Blood vessels are responsible of the appropriate and efficient delivery of nutrients and oxygen to the whole body. To do so, they must grow and branch to reach every cell in a process called angiogenesis. The precise regulation of the sprouting and pruning of blood vessels is complex and partly unknown, but endothelial cells, those lining the inner part of the vessels, are known to play an important role.
The growth and proliferation of endothelial cells is promoted by a protein known as mTORC1. Controlling its activity is important to organise a coherent branching of blood vessels and alterations in this process may lead to vascular malformations.

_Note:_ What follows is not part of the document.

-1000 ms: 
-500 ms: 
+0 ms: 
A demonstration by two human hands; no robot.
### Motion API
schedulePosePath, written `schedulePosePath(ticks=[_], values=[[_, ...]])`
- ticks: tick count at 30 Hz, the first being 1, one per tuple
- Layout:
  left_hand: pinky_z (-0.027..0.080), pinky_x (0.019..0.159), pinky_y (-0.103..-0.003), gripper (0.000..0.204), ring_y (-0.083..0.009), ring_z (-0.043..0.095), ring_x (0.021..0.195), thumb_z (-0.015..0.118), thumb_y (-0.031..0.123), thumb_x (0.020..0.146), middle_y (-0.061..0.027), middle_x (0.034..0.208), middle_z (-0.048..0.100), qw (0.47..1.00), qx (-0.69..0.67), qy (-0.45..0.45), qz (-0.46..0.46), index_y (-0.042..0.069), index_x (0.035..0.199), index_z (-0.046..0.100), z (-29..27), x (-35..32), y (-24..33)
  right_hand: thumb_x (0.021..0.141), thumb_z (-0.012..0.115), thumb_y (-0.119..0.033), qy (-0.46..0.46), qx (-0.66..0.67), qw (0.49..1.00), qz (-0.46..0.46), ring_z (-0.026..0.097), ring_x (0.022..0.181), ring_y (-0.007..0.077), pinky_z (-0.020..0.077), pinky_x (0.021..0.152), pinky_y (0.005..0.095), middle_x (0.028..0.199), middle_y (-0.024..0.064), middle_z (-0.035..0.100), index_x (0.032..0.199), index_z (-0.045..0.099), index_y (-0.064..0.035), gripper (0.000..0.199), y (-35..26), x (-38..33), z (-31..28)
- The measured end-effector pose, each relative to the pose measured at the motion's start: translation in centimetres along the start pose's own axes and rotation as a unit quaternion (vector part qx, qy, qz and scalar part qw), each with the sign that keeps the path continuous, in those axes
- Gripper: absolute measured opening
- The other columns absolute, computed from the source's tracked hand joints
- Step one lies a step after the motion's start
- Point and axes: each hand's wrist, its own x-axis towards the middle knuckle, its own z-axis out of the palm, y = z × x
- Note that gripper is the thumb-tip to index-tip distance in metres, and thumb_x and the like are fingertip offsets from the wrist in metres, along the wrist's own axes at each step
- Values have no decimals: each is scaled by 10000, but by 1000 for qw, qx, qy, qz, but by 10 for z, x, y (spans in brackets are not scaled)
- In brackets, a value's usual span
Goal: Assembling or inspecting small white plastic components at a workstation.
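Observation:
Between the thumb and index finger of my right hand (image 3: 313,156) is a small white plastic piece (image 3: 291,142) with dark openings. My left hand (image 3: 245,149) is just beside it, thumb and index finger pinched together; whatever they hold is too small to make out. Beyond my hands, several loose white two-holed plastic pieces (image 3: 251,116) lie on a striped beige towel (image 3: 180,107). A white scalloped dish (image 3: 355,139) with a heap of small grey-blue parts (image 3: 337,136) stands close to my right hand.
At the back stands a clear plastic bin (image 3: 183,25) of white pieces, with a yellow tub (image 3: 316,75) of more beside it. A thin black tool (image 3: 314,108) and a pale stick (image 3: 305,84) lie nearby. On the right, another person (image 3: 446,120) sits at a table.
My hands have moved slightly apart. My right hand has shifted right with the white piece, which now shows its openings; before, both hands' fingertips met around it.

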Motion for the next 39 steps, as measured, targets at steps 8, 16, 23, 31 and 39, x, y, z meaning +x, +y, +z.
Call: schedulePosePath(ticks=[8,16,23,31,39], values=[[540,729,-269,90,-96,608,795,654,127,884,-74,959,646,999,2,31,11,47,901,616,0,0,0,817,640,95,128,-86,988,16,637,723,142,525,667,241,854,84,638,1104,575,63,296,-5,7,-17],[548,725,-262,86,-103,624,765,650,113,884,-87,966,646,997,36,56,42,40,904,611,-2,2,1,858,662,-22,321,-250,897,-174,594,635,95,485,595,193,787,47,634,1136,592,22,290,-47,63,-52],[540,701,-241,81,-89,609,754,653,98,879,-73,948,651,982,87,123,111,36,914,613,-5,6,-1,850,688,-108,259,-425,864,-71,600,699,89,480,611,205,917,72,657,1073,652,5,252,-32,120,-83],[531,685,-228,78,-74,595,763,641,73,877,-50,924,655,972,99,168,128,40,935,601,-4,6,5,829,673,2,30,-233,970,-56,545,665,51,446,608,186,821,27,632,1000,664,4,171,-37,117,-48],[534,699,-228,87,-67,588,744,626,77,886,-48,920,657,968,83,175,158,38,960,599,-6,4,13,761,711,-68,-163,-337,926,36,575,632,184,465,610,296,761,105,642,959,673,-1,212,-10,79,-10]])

New research from the Mariona Graupera's lab (Josep Carreras Leukaemia Research Institute), published yesterday at the top journal Science Signaling, has just found that PI3K-C2b, a family member of the PI3K kinases, is responsible of the mTORC1 fine tuning through its inhibition. In a series of experiments using mice models and human cells, researchers found that animals with an inactive form of PI3K-C2a displayed aberrantly enlarged blood vessels. Similarly, when PI3K-C2b was transiently inactivated, endothelial cells appeared larger than usual. Both effects correlated with an increased expression of mTORC1 and were restored upon its external repression.
The findings are important since mutations in components of the PI3K family of proteins are frequent in patients with congenital vascular disorders. Understanding the link between one and the other may be useful to find new therapeutic targets in the future.
The present work was a collaborative initiative including researchers from the Josep Carreras Leukaemia Research Institute, the CNIO, the Universitätsmedizin Berlin, the Max Delbrück Center for Molecular Medicine in the Helmholtz Association and the University College London. Funders of the project were the Spanish Ministry for Science and Innovation, the PTEN Foundation, "La Caixa" Foundation, the Spanish Association Against Cancer and the BBVA Foundation.